## TASK DIRECTIONS
Which lines below contain "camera"? Pull them out.

## INFORMATION SHOWN

########################################

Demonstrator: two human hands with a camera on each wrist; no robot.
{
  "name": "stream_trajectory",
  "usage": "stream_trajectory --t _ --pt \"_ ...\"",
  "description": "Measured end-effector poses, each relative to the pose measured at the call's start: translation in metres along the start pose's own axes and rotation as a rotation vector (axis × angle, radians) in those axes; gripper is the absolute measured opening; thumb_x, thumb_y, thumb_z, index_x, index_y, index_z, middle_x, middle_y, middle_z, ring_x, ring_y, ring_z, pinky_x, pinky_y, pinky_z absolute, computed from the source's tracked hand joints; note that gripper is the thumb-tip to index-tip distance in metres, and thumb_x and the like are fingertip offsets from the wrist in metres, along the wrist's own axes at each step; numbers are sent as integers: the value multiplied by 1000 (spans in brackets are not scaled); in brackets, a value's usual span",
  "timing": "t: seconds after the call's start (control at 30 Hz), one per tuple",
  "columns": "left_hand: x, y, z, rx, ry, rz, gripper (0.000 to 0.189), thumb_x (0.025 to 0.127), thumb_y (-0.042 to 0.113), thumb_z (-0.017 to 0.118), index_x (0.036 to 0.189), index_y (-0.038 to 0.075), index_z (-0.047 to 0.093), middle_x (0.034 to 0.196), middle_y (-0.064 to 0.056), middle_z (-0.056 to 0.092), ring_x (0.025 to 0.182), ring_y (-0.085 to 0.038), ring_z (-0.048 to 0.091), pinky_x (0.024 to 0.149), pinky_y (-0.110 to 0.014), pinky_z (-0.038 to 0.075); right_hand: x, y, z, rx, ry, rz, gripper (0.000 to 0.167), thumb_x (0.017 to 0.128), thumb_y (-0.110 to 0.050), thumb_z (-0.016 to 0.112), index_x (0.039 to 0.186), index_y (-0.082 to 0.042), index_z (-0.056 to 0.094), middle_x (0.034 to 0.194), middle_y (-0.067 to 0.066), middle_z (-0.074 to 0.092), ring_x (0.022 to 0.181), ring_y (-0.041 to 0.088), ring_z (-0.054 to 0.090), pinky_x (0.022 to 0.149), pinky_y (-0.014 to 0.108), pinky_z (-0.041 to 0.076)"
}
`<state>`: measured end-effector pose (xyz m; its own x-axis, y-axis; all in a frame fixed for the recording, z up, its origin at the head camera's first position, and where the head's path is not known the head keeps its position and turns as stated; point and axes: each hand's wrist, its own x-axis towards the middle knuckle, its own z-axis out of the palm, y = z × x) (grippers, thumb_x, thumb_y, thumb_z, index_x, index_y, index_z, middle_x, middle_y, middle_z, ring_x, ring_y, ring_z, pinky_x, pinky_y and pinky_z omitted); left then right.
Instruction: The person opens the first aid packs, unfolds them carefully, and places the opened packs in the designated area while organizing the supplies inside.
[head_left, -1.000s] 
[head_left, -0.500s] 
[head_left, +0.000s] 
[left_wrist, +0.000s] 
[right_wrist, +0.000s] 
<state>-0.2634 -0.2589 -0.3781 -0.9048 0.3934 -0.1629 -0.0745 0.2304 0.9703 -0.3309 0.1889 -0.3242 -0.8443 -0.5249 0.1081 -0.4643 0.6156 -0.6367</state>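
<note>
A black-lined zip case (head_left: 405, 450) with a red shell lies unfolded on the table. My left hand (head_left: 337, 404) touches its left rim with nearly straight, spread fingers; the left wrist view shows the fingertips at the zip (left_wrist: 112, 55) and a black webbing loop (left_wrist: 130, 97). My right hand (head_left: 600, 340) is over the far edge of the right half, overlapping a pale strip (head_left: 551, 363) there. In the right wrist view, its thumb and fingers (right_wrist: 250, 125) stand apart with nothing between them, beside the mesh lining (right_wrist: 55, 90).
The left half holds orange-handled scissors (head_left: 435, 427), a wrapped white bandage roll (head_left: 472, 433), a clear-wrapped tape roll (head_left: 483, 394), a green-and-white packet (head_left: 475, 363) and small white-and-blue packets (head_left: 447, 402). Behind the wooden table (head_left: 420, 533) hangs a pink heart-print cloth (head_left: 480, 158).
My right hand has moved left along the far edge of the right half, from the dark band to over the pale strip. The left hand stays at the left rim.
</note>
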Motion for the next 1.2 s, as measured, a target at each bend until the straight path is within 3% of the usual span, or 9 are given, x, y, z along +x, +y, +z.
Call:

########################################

## RESULT BELOW
Demonstrator: two human hands with a camera on each wrist; no robot.
`<state>`: measured end-effector pose (xyz m; its own x-axis, y-axis; all in a frame fixed for the recording, z up, its origin at the head camera's first position, and where the head's path is not known the head keeps its position and turns as stated; point and axes: each hand's wrist, its own x-axis towards the middle knuckle, its own z-axis out of the palm, y = z × x) (grippers, thumb_x, thumb_y, thumb_z, index_x, index_y, index_z, middle_x, middle_y, middle_z, ring_x, ring_y, ring_z, pinky_x, pinky_y and pinky_z omitted); left then right.

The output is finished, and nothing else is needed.